# Learning FreeBSD



## lha (Dec 28, 2008)

Hello!

My name is Alexey, I'm 37-years old sysadmin and
have been using FreeBSD more or less intensively
since its 1.1.5.1.

The experience I have is appropriate for doing everyday work,
but I feel strong desire to go deeper in my understanding
of the system, how it works internally, and why.

Despite a lot of information available (and probably
because of this) it seems to me not easy to choose
the right path in learning system internals.

It is interesting to know what the way other people choose.
Can you describe _your_ way to go inside the system?

Which books helps you more, what particular project
gave you most of understanding, etc, etc...

I believe this would be useful not only for me.
Please, tell what was the way through this land.

Thank you in advance, and Merry Christmas!


----------



## graudeejs (Dec 28, 2008)

I use FreeBSD as desktop. For most part i did "try and fix or reinstall" method.

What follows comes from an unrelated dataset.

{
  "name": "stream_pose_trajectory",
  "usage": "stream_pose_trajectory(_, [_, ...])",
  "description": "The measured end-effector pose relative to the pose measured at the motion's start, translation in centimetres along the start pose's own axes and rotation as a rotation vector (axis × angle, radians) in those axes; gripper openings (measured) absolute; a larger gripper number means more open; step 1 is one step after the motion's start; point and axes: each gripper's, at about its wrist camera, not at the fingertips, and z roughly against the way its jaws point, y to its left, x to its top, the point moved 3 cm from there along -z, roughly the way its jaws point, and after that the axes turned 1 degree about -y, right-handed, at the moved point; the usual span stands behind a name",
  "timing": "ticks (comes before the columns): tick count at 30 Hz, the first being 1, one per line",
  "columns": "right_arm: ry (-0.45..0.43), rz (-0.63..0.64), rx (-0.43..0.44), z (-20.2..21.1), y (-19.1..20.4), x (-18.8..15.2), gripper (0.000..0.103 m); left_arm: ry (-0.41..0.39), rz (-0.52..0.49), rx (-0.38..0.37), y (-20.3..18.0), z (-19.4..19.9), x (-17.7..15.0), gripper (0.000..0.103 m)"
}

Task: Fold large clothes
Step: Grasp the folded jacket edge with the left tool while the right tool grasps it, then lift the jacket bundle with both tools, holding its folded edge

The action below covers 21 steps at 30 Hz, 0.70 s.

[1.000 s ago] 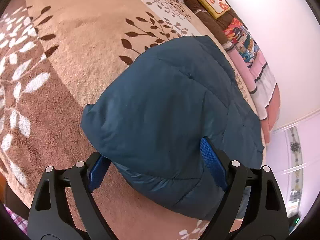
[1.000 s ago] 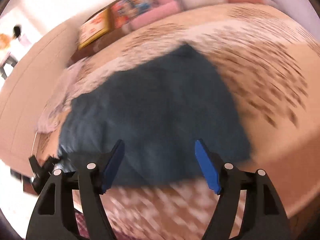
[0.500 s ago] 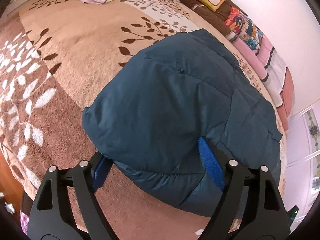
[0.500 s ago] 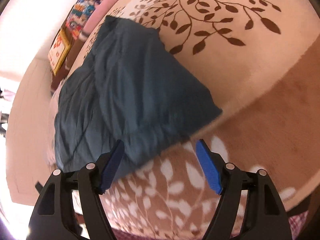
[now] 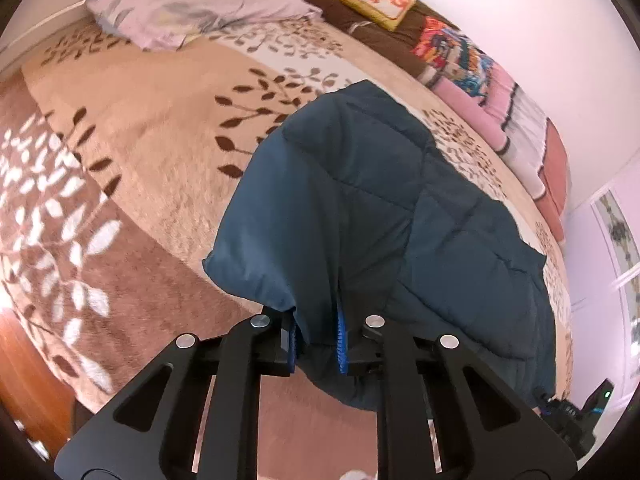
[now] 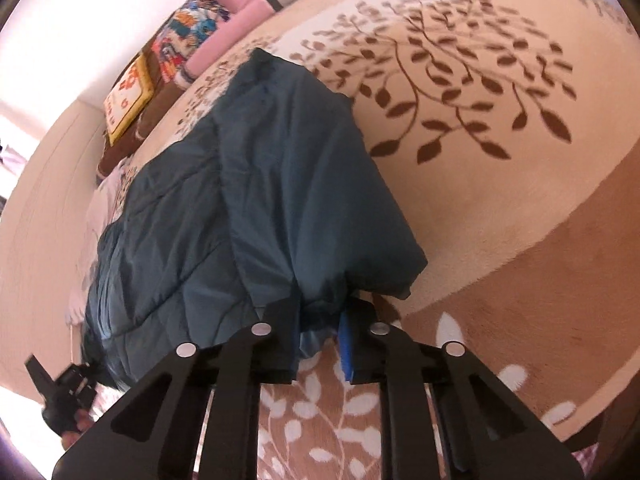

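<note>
A dark teal quilted jacket (image 5: 360, 208) lies folded on a bed with a tan leaf-patterned blanket (image 5: 152, 128). My left gripper (image 5: 318, 340) is shut on the jacket's near edge, with fabric pinched between the blue pads. In the right wrist view the jacket (image 6: 280, 168) stretches away to the upper left. My right gripper (image 6: 320, 340) is shut on the jacket's near corner, and a fold of fabric sits between the jaws. The other gripper (image 6: 64, 392) shows small at the lower left of that view.
A lilac pillow (image 5: 200, 8) lies at the head of the bed. A row of cushions and folded bedding (image 5: 472, 64) lines the wall. The bed's wooden edge (image 5: 24, 368) is at the lower left. The blanket (image 6: 500, 160) extends right of the jacket.
Both grippers have closed from wide open onto the jacket's near edge. The right gripper has swung in towards the jacket's corner. The jacket edge has lifted slightly.
</note>
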Motion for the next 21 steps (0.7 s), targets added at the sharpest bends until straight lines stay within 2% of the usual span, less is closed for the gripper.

FreeBSD 6 Unleashed helped me a lot.

also FreeBSD handbook is very useful resource


----------



## danger@ (Dec 28, 2008)

seems like you are interested in the FreeBSD internals, i.e. source itself? I'm not much experienced in that area (actually it seems like we have similar goals), however I am planning to go through the following books (which I have already in my bookshelf):


Modern Operating Systems - A. Tanenbaum
The Design and Implementation of the FreeBSD Operating System - McKusick, Neville-Neil
FreeBSD Developers' Handbook


----------



## graudeejs (Dec 28, 2008)

danger@ said:
			
		

> seems like you are interested in the FreeBSD internals, i.e. source itself? I'm not much experienced in that area (actually it seems like we have similar goals), however I am planning to go through the following books (which I have already in my bookshelf):
> 
> 
> Modern Operating Systems - A. Tanenbaum
> ...



speaking about internals....
After i finish my C++ course, I will be reading:

W.Richard Stevens, Stephen A.Rago - Advanced Programming in the UNIX Environment 2nd Edition
 as well as developers handbook


----------



## danger@ (Dec 28, 2008)

Been looking at that one book as well, I will probably order it as well


----------



## mgp (Dec 28, 2008)

Hi,
here are some very nice articles you can start with
http://www.r4k.net/mod/fbsdfun.html
http://www.khmere.com/freebsd_book/
http://caia.swin.edu.au/reports/070622A/CAIA-TR-070622A.pdf
good luck


----------



## graudeejs (Dec 28, 2008)

http://daemonforums.org/forumdisplay.php?f=34


----------



## bsddaemon (Dec 29, 2008)

mgp said:
			
		

> http://caia.swin.edu.au/reports/070622A/CAIA-TR-070622A.pdf
> good luck



Small world! One of the authors was my tutor when I was school 

Say hi to L.Stewart


----------



## kissdish (Dec 30, 2008)

I'm just reading The Design and Implementation of the FreeBSD Operating System , but it seems that it's not enough,maybe only the first step


----------



## lha (Jan 25, 2009)

Many thanks for all replies!
Very useful info.

Best Regards,
lha


----------



## vermaden (Jan 25, 2009)

lha said:
			
		

> Hello!
> 
> My name is Alexey, I'm 37-years old sysadmin and
> have been using FreeBSD more or less intensively
> ...



Hi Alexey, start with official FreeBSD Handbook and FAQ:
http://freebsd.org/handbook
http://freebsd.org/doc/en_US.ISO8859-1/books/faq/index.html

Also books I encourage you to get *Absolute FreeBSD, 2nd Edition*,
generally is best FreeBSD book out there currently.


----------



## danger@ (Jan 25, 2009)

Have a look a this thread too.


----------



## lha (Jan 26, 2009)

danger@ said:
			
		

> Have a look a this thread too.



Wow! Great!


----------